*DATA SECTION*
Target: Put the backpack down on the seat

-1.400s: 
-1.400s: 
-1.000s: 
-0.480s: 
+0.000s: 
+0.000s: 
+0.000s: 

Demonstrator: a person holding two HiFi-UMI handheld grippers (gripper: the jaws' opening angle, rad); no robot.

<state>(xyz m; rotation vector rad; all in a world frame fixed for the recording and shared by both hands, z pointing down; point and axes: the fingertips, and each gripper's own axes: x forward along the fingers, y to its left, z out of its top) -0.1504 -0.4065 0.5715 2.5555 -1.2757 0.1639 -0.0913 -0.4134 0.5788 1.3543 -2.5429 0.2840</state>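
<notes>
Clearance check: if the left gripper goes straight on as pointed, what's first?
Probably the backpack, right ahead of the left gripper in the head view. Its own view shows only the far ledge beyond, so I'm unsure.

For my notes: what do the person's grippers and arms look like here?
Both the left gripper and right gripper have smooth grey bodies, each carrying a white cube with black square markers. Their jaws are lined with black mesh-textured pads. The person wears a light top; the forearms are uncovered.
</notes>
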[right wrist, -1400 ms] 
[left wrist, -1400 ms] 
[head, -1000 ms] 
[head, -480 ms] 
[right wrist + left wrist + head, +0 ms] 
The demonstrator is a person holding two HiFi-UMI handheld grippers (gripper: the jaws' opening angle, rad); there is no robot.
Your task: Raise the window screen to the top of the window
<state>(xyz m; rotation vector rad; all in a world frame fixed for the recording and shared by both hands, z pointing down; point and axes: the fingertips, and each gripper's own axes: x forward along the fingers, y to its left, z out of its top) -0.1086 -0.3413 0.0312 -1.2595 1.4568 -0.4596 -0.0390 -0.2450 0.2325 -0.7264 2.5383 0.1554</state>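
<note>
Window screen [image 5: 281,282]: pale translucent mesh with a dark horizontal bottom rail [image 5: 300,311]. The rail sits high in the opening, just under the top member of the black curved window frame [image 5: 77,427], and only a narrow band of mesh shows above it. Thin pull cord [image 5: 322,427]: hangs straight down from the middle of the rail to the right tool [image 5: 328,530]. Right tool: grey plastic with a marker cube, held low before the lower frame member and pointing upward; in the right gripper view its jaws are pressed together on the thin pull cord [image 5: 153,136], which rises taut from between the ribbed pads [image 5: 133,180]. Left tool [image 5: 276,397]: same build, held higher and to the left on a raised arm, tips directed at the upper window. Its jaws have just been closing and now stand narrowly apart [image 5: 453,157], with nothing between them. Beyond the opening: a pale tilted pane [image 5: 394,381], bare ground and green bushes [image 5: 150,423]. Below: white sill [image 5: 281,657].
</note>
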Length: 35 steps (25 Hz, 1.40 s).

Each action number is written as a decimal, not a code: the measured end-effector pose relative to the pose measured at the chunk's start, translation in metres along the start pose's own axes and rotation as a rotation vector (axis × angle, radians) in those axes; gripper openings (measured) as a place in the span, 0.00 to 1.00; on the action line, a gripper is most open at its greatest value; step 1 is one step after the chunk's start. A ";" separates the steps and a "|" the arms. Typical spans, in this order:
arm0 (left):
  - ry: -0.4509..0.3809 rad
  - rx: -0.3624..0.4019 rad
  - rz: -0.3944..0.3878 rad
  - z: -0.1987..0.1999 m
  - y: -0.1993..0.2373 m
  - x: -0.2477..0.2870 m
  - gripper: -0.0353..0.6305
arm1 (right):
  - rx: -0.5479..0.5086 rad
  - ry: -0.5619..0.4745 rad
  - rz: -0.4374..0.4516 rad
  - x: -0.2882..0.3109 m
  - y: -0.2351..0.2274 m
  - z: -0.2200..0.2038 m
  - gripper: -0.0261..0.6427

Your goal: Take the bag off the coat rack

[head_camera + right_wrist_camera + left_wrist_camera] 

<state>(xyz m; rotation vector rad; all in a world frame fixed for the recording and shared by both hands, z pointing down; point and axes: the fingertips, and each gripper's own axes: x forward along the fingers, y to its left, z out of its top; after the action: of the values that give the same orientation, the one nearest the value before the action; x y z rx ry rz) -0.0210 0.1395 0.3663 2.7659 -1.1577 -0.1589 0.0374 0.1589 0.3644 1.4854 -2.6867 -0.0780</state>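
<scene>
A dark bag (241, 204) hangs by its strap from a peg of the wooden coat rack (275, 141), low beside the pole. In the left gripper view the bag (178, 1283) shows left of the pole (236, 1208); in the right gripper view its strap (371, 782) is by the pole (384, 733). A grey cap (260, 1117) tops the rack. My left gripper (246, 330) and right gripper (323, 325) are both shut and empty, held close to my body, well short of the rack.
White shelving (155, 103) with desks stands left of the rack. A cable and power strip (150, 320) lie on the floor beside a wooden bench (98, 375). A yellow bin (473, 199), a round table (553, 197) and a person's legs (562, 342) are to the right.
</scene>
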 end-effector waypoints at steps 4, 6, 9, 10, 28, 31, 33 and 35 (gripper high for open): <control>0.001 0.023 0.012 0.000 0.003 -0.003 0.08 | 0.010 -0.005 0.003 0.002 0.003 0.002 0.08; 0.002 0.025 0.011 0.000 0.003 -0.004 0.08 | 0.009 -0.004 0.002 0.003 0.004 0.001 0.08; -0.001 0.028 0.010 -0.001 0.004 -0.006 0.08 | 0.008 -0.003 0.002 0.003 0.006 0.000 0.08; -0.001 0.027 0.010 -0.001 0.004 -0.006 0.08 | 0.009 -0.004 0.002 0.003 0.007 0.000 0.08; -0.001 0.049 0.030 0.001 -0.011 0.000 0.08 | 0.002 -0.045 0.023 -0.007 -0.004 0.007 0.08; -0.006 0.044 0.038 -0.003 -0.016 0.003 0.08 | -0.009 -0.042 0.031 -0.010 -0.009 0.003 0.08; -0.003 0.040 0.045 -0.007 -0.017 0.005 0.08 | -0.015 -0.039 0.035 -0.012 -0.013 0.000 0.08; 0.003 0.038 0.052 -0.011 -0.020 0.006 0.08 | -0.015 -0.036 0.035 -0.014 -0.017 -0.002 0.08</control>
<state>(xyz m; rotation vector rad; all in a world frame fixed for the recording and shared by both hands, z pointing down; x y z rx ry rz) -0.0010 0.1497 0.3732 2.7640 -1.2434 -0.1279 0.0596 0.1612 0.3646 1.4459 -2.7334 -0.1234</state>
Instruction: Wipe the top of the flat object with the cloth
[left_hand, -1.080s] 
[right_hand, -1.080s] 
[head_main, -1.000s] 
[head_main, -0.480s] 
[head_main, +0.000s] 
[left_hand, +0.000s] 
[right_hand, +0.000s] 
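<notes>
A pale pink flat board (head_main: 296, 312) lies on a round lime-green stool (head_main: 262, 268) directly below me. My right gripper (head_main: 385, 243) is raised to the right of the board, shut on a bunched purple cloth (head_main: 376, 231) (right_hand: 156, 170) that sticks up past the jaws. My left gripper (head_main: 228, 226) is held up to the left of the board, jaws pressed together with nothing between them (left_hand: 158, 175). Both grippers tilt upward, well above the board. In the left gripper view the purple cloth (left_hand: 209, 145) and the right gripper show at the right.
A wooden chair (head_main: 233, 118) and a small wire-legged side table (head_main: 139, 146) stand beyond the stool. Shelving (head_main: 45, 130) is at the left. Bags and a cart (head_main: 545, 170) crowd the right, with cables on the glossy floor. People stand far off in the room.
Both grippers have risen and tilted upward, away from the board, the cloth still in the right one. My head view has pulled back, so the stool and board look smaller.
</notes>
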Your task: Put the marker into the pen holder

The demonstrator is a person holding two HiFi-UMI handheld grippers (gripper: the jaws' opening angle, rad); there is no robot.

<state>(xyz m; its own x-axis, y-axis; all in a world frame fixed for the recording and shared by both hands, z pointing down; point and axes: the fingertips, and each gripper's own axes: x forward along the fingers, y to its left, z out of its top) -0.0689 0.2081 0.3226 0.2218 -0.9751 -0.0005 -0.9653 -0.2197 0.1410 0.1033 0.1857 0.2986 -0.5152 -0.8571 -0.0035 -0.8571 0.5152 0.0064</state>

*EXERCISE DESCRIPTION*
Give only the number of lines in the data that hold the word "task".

*OUTPUT BELOW*
2